While we have waited for nearly eight years to celebrate their reunion, Lanthimos and longtime collaborator Efthimis Phillipou again show that patience is a virtue. The script of Kinds of Kindness (previously titled R.M.F. or And.) has been gestating for seven years until the opportune moment came to go ahead and make it. Production on the new film began with the wrap of Poor Things and during its post, the cast and crew regrouped to realize a vision for a world of rules, sacrifices, and punishment. Echoes of The Lobster and Dogtooth ring loud enough in the way plot and atmosphere are tangled in the Greek director’s latest, but it is the mysterious precision of shorts like Neck Tie and Nimic that cuts right through the triptych.
The film’s final part is the one with the most ‘full-feature’ potential, where a quasi-spiritualistic sex-cult led by Aka (Chau) and Omi (Dafoe) is in search of their messiah. The first contestant is Anna (Hunter Schafer) who fits all the (obviously odd) criteria, but does not have the necessary supernatural powers. Tasked with the seemingly impossible are Emily (Stone) and Andrew (Plemons), but this third story belongs to Stone, in perfect symmetry with Plemons’ lead in the first. Emily comes the closest a Lanthimos character has ever been to redemption when trying to break free from the cult and return to being a mother to her young girl.
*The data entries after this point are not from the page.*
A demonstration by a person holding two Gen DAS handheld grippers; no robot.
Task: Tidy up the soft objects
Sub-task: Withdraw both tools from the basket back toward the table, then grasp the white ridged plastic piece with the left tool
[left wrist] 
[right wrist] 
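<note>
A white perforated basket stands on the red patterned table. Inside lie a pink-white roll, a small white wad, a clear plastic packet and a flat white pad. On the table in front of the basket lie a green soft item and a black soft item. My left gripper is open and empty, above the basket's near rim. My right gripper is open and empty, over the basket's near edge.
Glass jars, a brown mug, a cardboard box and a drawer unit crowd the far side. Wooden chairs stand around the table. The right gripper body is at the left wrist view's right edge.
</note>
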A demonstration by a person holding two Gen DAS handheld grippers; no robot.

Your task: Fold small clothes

Like all the characters, though, she hits an impasse that is also a point of no return; pain and transformation go hand in hand and no attempt to exit the strict social order goes unpunished: that we’ve known since Dogtooth. Even though Kinds of Kindness can feel familiar to a conditioned viewer, that familiarity resembles more the meeting of a twin you didn’t know you had. ‘Uncanny’ is another word that’s been used to death to describe the Lanthimos universe, but there is something invigorating and forever fresh in between the repetition and the difference; the kind of freshness that slightly stings.
Grade: A-
This review is from the 2024 Cannes Film Festival where Kinds of Kindness premiered in Competition. Searchlight Pictures will release the film in U.S. theaters on June 21, 2024.